[Records from a data source]
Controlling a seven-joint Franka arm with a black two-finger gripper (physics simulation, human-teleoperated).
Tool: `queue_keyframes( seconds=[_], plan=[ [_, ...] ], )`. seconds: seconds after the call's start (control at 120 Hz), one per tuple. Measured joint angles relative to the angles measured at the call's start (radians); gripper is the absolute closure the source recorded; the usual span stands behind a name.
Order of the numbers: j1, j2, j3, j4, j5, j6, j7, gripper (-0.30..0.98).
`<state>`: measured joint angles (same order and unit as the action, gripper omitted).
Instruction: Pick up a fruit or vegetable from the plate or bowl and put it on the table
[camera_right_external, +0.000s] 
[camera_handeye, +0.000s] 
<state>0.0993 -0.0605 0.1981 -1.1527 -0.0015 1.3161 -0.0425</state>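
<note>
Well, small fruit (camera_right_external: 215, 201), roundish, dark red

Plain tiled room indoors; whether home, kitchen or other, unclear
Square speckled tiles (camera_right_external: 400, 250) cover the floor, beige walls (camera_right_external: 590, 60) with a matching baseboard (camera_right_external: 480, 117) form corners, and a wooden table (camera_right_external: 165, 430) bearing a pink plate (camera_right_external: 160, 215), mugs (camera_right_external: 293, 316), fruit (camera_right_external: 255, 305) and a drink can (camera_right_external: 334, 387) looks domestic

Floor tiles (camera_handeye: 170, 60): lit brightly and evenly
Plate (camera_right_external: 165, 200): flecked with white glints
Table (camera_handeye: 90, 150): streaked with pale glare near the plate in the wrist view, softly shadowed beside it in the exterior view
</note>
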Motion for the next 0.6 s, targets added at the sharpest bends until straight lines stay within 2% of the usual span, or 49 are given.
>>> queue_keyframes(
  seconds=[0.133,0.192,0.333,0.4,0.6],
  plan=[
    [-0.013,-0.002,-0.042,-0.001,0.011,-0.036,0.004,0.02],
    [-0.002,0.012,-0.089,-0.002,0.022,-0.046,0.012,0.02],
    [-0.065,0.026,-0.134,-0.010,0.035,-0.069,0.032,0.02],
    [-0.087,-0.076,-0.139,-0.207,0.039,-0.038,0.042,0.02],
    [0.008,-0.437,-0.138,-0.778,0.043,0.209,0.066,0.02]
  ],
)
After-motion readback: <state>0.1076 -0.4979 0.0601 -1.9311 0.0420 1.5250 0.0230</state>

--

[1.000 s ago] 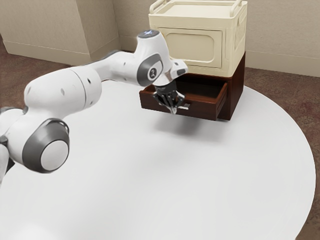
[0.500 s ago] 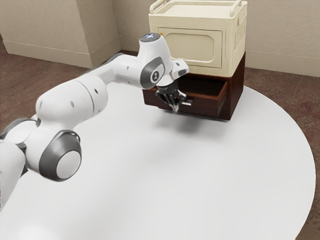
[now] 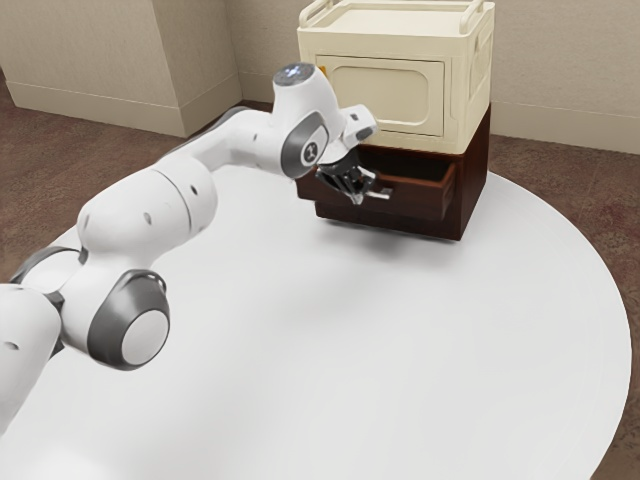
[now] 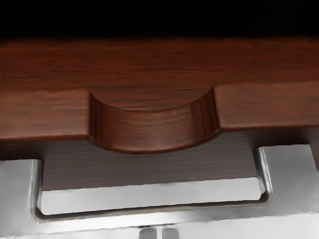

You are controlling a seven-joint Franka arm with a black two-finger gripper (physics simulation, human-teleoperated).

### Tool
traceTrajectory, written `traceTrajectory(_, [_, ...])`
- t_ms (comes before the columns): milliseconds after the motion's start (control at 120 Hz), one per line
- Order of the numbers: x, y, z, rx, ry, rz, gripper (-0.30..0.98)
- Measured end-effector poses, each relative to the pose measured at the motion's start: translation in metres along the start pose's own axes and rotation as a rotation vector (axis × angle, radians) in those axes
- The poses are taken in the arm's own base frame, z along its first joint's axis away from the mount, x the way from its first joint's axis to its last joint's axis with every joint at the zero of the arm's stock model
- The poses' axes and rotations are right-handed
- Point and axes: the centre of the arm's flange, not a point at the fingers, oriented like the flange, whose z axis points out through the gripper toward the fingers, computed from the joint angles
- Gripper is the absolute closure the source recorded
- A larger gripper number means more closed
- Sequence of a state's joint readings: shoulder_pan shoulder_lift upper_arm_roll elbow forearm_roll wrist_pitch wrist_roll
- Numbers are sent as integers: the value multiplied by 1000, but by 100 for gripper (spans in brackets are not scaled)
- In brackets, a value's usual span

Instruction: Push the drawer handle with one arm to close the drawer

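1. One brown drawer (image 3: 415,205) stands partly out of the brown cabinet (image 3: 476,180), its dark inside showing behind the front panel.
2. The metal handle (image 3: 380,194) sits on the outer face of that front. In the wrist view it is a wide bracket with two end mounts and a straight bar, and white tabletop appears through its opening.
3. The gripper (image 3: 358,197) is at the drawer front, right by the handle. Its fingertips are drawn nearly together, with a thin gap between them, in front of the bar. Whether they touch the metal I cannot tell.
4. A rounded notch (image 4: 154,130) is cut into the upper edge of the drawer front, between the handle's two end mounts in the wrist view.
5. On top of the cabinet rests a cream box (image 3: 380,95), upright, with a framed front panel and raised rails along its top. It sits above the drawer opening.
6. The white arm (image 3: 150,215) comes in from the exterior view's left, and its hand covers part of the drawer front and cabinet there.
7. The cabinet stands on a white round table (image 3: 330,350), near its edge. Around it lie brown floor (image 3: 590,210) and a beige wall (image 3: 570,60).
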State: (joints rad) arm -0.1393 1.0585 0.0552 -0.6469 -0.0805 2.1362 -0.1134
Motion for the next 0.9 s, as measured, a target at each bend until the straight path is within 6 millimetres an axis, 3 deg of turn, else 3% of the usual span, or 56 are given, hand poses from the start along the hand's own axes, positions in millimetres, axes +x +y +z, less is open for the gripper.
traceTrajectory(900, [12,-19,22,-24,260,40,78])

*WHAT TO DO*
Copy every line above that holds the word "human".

*SOLUTION TO THIS TASK*
Controlling a seven-joint Franka arm with a black two-finger gripper (physics simulation, human-teleoperated).
You are controlling a seven-joint Franka arm with a black two-finger gripper (physics simulation, human-teleoperated).

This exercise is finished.